WORK REQUEST -
From the first line of the entries below through the line holding "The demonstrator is", write out every line exactly, please, and leave out the pictures.

*** RECORDS TO PROCESS Section Begins ***

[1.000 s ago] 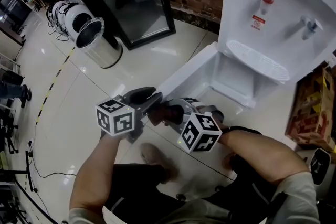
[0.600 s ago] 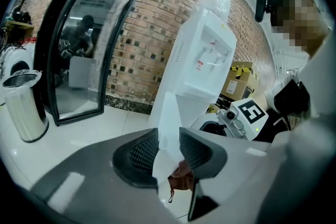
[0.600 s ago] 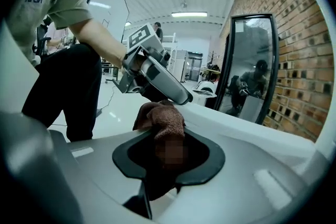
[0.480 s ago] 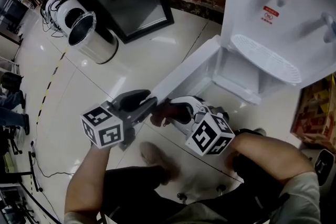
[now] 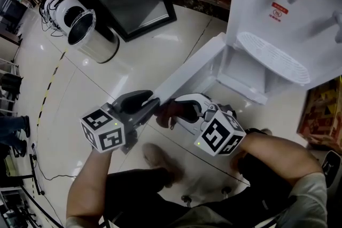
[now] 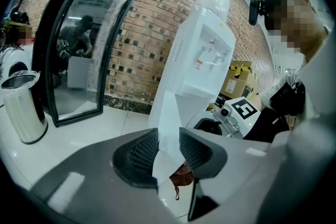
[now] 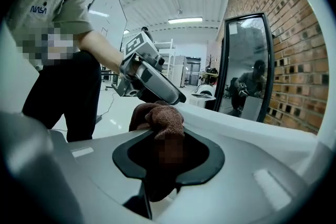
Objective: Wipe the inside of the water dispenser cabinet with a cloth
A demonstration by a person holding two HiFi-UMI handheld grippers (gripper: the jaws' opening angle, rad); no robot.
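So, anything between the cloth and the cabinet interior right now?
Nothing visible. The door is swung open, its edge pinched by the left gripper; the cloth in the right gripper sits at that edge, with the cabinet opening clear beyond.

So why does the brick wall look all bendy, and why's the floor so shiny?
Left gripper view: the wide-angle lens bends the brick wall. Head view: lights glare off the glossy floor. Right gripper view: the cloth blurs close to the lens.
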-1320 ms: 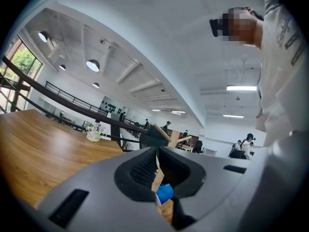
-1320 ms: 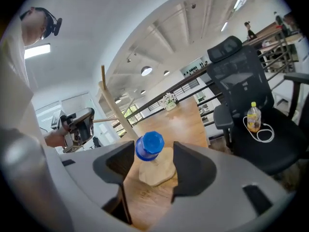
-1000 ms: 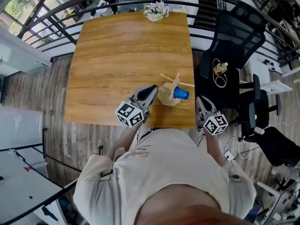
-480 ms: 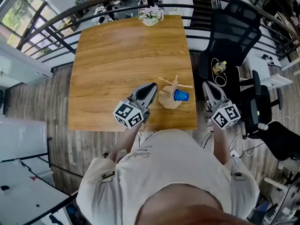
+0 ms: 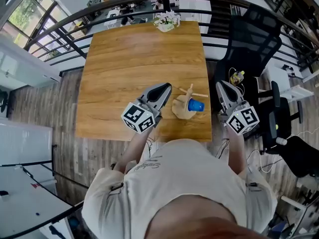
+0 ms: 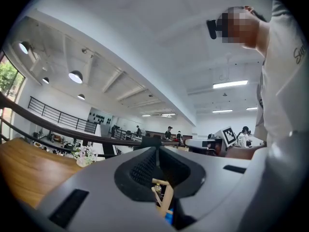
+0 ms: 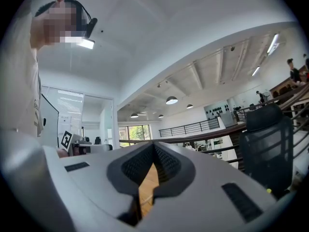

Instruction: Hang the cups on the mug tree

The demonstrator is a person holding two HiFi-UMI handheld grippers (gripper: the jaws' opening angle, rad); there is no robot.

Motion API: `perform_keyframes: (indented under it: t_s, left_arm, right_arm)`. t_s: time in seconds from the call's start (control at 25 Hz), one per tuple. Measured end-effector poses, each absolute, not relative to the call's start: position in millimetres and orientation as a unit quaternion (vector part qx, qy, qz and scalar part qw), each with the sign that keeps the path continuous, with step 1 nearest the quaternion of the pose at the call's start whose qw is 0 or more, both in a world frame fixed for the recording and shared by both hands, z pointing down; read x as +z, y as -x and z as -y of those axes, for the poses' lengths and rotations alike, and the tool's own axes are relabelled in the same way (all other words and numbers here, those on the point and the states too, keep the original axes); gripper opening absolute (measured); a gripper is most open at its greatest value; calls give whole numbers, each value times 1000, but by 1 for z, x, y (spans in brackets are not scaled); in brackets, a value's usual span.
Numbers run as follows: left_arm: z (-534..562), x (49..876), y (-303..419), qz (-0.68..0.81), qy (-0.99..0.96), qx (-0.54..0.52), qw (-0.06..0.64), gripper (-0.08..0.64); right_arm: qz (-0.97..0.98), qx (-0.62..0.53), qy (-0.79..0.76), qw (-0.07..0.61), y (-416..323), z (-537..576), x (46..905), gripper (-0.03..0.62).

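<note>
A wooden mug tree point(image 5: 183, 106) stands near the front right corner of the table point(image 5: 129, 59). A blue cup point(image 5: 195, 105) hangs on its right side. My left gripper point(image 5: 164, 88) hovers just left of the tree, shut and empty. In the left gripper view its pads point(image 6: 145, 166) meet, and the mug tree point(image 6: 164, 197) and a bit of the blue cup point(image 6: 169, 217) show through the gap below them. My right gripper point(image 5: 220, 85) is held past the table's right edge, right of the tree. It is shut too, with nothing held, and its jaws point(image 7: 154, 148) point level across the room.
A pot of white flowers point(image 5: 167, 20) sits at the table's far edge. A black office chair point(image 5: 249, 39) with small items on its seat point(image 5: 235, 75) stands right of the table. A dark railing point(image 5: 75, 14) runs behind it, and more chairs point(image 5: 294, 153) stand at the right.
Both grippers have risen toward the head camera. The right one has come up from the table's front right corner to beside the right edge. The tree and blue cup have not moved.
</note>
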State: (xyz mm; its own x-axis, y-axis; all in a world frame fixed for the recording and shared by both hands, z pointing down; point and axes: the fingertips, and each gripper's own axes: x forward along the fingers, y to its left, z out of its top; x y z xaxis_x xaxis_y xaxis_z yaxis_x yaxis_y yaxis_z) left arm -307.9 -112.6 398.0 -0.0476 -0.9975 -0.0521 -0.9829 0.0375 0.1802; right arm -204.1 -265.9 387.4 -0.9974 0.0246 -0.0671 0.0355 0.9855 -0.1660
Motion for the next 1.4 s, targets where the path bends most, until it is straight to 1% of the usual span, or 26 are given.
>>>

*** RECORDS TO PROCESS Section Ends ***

EXERCISE OUTPUT -
[1.000 s ago] 
[0.600 s ago] 
[0.600 s ago] 
[0.480 s ago] 
[now] 
[now] 
[now] 
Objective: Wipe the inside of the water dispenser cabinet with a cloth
A demonstration by a person holding two HiFi-UMI handheld grippers (gripper: the jaws' opening angle, rad); no robot.
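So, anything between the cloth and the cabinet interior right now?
Nothing visible. The door is swung open, its edge pinched by the left gripper; the cloth in the right gripper sits at that edge, with the cabinet opening clear beyond.

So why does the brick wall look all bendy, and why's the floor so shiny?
Left gripper view: the wide-angle lens bends the brick wall. Head view: lights glare off the glossy floor. Right gripper view: the cloth blurs close to the lens.
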-1320 ms: 
-1320 ms: 
-1000 ms: 
-480 ms: 
+0 ms: 
+0 ms: 
+0 ms: 

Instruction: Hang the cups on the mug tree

The demonstrator is a person holding two HiFi-UMI handheld grippers (gripper: the jaws' opening angle, rad); there is no robot.

Above is the complete output.